Hati Abu Dzar rasanya perih
mendengar itu. Alangkah lebih ringan andai semua bisa ditebusnya di dunia.
Alangkah tak nyaman menelusuri sisa umur dengan rasa bersalah yang tak
terlupakan. Demikianlah Abu Dzar, shahabat Rasulullah yang mulia. Adapun kita,
dengan segala kelemahan dan kealpaan dalam menjaga hubungan dengan sesama,
mungkin tak hanya satu jari yang harus ditelunjukkan ke wajah kita. Lalu sebuah
kesadaran menyentak, “Engkau! Dalam dirimu masih terdapat jahiliah!” ___Dalam
Dekapan Ukhuwah,. Salim A. Fillah.
---------
Renungan bersama,..
Terkadang, terhadap orang
yang kita cintai, dengan begitu lembut, dengan begitu halus, perkataan atupun
perbuatan kita lakukan. Namun tanpa kita sadari, yang lembut dan halus itu
menjadi sembilu yang mengiris perih hati saudara kita. Tanpa kita sadari,.

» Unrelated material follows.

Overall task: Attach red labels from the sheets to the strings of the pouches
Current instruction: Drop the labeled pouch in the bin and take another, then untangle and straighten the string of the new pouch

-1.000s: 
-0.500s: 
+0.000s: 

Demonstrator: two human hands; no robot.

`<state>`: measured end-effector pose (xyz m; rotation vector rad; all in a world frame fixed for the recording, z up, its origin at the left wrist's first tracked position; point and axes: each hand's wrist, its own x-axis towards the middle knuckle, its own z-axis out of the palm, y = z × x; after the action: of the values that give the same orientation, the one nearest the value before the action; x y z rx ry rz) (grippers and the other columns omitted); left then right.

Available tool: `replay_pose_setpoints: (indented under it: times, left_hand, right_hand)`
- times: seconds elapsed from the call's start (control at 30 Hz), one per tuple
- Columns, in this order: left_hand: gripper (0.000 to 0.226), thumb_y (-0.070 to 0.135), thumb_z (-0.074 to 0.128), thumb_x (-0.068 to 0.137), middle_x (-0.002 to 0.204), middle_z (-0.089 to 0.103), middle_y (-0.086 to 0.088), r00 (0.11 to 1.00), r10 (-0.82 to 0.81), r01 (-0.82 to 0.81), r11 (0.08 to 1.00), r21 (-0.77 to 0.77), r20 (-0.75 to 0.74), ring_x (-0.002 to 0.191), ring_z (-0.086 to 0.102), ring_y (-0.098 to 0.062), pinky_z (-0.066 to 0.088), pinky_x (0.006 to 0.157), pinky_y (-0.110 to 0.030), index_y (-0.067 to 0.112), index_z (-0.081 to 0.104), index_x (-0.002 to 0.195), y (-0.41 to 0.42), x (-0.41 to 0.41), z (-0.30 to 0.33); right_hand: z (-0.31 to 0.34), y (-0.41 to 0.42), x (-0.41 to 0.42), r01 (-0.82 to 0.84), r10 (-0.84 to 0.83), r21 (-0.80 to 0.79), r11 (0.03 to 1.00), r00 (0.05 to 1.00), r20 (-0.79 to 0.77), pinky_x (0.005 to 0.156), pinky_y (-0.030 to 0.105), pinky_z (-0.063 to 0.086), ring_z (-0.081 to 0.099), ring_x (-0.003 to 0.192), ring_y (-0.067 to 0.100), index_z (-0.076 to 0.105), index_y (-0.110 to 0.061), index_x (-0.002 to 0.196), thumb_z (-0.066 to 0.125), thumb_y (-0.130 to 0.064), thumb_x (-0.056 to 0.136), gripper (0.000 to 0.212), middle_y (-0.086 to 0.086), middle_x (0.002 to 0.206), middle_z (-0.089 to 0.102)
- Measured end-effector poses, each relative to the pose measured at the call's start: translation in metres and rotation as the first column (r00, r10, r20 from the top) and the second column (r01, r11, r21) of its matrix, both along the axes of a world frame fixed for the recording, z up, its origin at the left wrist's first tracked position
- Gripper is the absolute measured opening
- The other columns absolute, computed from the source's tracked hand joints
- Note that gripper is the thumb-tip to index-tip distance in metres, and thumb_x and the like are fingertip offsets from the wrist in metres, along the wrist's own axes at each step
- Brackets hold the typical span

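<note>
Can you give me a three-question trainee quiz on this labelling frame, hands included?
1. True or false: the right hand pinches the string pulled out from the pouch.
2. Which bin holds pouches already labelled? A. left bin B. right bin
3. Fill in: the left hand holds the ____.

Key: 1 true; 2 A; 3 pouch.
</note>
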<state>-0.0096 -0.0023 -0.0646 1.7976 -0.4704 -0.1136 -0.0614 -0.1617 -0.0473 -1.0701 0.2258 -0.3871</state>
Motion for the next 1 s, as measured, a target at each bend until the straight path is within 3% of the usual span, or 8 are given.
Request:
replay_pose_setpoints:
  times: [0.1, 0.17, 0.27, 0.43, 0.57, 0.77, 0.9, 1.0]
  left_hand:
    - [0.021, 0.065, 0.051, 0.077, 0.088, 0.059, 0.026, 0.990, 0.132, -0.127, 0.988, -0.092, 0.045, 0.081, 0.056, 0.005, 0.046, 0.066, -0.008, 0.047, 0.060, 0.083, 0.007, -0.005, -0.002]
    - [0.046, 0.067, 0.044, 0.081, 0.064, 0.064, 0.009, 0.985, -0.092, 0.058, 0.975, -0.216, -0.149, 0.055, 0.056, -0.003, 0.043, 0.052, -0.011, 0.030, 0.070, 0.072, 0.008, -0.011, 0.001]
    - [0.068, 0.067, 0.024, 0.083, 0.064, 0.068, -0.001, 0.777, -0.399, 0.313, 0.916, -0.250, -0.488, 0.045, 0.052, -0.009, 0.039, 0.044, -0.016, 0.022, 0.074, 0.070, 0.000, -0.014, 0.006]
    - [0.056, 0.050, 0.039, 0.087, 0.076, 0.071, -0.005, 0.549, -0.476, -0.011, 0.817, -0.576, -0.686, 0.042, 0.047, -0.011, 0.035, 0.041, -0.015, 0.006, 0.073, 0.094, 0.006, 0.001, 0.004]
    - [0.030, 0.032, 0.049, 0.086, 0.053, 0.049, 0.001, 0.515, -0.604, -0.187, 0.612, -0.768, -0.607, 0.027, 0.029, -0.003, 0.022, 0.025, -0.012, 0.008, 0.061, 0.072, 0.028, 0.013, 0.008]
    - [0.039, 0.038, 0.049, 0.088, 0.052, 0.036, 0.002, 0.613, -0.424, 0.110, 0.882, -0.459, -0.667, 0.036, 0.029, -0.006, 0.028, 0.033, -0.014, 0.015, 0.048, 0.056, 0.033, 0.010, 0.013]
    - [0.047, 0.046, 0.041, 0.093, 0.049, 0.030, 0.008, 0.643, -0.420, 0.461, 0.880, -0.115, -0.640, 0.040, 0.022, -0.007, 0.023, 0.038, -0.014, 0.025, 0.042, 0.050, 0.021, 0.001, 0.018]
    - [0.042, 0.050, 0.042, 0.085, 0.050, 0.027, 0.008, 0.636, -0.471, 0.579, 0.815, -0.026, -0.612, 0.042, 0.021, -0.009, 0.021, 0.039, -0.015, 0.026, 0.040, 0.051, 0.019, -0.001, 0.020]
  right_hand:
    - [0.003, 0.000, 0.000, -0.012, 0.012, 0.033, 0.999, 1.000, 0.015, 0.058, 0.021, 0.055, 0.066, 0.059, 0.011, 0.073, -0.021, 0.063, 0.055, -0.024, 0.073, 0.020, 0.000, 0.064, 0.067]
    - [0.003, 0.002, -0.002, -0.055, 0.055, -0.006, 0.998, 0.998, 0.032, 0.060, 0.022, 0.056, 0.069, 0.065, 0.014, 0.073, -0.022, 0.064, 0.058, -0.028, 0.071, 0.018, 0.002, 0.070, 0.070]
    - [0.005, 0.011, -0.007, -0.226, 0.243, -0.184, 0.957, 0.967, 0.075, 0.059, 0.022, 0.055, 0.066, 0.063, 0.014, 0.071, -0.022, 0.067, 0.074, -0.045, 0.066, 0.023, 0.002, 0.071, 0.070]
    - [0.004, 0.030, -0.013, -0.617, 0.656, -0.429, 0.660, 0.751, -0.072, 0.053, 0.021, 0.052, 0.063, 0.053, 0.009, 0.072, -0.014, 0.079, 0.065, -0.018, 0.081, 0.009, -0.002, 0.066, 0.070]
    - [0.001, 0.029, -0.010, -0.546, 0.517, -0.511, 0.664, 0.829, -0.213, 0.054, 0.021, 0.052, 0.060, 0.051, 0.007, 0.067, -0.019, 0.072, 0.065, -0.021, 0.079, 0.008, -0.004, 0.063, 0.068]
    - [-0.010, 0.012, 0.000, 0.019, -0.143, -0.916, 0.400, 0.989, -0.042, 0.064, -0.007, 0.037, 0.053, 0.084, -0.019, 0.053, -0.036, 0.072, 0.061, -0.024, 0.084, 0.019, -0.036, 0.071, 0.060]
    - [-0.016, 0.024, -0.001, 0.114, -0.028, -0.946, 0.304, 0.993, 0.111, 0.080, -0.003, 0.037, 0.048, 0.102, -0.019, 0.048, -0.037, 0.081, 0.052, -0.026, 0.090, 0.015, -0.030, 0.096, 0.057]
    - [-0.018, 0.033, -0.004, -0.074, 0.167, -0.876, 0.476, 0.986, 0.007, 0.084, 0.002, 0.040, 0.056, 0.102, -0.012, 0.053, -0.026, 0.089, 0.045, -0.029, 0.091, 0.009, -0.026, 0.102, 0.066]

Tanpa kita maksudkan,. Kita telah menorehkan luka menganga di dalam dadanya.
Seringnya sebuah sayatan
terbungkus dalam canda dan senyuman. Dalam canda, kita memojokkannya. Dalam
canda, tanpa sadar, kita mencemoohnya. Dalam canda, tanpa sadar, kita membuka
rahasianya yang sudah dipercayakannya. Dalam canda, tanpa sadar, kita
menghinanya. Dalam canda, tanpa sadar, kita memfitnahnya. Dalam canda, terbalut
tawa, kita menancapkan paku ke dinding hatinya. Yang apabila dinding itu terbuat
dari air, maka akan hilang begitu saja. Namun apabila dinding itu terbuat dari
tembok, niscaya bekasnya tak kan hilang selamanya. Dan jika kesadaran itu tak
kunjung tiba, penuhlah hati teman kita dengan bekas-bekas paku yang kita
tancapkan, ‘tanpa kita menyadarinya’.
Ketika kita mengucapkannya
–yang bermaksud candaan kepadanya di depan orang2 ramai, dia hanya akan ikut
tersenyum, ikut tertawa. Sementara hatinya bersuara, menyayat, “sahabatku, ku
mohon hentikan..! Tidak sadarkah kau tengah menyakiti hatiku.?! Tidak sadarkah
kau tengah melukai perasaanku.?!”
Pernahkah coba kita
renungkan sejenak, “Tadi itu dia tersinggung gak ya, dengan kata-kataku.. Tadi itu dia suka gak ya, aku bicara mengenainya seperti itu.. Tadi itu bercandaanku
kelewatan gak ya..”
Sabda Rasulullah SAW;
“Sesungguhnya
salah seorang dari kalian mengucapkan sepatah kata yang diridhai Allah, yang
tidak dia sangka akan mencapai apa yang dicapainya, lalu Allah menuliskan
keridhaan-Nya baginya dikarenakan kata itu hingga hari bertemu dengan-Nya. Dan,
sesungguhnya salah seorang dari kalian mengucapkan sepatah kata yang dimurkai
Allah, yang tidak dia sangka akan mencapai apa yang dicapainya, lalu Allah
menuliskan kemurkaan-Nya baginya dikarenakan kata itu hingga hari bertemu
dengan-Nya.”
(HR.
at-Thirmidzi)
Wallahu
a’alam...
-----Perpus Pusat UII, 05 Des'12-----
'ashar
4 komentar:
Maaf-kan saya ya Mbak Nis... :)
wani piro..????
nangis sikik..!
:D
setiap manusia tidak ada yg luput dari hilaf dan dosa., mbak juga minta maap Vi'...
hikkksss....
#sesi maap2an..
mj juga mnta maap ya mbak2...maafin kata2ku yg sering melukai hati kawan2..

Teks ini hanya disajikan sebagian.